When the line containing "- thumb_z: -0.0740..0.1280" appears in the data below, begin copying there and stop only after the line containing "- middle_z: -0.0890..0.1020".
-- Supplied material follows --
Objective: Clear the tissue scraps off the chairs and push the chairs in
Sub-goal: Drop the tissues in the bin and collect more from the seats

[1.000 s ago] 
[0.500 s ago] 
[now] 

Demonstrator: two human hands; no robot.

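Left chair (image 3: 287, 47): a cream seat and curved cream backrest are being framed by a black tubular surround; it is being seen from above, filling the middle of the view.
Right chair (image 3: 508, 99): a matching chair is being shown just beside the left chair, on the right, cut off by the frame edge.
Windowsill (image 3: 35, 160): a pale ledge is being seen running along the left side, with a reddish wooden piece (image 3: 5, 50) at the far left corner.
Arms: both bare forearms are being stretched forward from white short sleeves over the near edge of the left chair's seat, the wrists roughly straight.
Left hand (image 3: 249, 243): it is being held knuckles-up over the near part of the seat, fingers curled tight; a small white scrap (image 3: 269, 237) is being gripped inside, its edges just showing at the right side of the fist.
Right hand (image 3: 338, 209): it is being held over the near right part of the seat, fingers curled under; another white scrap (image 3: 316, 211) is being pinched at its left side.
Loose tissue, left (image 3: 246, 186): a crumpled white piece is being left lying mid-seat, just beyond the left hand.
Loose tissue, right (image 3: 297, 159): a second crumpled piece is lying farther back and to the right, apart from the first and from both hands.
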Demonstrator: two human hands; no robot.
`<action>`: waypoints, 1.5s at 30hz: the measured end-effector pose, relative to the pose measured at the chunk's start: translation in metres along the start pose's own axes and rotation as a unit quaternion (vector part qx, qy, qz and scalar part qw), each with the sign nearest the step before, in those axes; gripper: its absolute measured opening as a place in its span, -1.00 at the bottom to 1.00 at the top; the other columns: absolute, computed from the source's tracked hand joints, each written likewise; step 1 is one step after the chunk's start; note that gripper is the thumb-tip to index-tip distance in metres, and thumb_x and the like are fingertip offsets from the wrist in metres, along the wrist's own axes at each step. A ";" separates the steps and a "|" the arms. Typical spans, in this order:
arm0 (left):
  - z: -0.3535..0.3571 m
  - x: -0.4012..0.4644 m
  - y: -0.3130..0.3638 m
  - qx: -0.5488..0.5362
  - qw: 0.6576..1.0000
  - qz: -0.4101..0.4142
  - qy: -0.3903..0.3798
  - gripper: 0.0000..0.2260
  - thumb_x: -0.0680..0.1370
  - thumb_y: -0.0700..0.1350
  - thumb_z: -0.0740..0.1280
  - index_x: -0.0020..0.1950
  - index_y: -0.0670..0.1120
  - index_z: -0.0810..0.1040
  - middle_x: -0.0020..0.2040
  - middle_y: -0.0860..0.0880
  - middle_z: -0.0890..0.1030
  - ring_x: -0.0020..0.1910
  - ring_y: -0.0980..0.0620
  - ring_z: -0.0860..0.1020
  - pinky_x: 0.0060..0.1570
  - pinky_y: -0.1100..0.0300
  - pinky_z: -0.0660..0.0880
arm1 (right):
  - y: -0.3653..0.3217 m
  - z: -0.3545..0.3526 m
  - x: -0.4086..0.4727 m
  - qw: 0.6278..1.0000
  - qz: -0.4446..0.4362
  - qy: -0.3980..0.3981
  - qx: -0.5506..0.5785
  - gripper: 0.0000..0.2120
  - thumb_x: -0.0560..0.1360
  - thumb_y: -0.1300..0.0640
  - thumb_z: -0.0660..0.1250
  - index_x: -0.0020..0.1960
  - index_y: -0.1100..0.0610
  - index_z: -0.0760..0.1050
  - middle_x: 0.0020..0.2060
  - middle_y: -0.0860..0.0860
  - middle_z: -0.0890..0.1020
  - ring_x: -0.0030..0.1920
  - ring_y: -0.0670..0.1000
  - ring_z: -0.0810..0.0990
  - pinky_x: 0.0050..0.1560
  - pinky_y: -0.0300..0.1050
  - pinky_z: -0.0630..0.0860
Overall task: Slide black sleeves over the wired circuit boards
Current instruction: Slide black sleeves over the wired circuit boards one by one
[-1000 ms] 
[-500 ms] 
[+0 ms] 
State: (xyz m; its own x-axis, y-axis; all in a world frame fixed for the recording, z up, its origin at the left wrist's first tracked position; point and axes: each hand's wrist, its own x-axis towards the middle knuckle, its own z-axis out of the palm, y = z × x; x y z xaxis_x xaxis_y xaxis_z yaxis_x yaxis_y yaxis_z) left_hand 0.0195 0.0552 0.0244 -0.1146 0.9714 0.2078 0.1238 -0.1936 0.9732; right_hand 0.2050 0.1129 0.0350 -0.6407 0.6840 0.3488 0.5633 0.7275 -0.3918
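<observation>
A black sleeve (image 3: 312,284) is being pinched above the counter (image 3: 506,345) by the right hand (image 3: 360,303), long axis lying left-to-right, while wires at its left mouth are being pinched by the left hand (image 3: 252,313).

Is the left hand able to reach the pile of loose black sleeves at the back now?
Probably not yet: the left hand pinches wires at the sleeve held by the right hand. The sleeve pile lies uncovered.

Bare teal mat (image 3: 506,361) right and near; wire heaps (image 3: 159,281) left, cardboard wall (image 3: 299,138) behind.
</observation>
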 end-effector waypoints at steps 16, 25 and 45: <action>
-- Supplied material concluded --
### Exercise result
  - thumb_z: -0.0740..0.1280
  - index_x: -0.0020..0.1950
  - index_y: -0.0670..0.1120
  - index_z: -0.0810..0.1040
  - middle_x: -0.0020..0.2040
  - middle_y: -0.0860..0.0880
  - middle_z: -0.0890..0.1030
  - ring_x: -0.0020..0.1910
  - ring_y: -0.0980..0.0620
  - ring_z: -0.0860..0.1020
  - pinky_x: 0.0060..0.1570
  - pinky_y: -0.1100..0.0300
  - pinky_z: -0.0660..0.0880
arm1 (right):
  - y: -0.3653..0.3217 m
  - z: -0.3545..0.3526 m
  - x: -0.4086..0.4727 m
  - qw: 0.6278..1.0000
  - qz: -0.4446..0.4362
  - qy: -0.3980..0.3981
  - qx: -0.5506..0.5785
  - gripper: 0.0000..0.2120
  - thumb_x: -0.0560..0.1360
  - thumb_y: -0.1300..0.0640
  - thumb_z: -0.0660..0.1250
  - index_x: -0.0020..0.1960
  - index_y: -0.1100..0.0610
  - index_z: -0.0760..0.1050
  - middle_x: 0.0020..0.2060
  - middle_y: -0.0860..0.0860
  - middle_z: -0.0890..0.1020

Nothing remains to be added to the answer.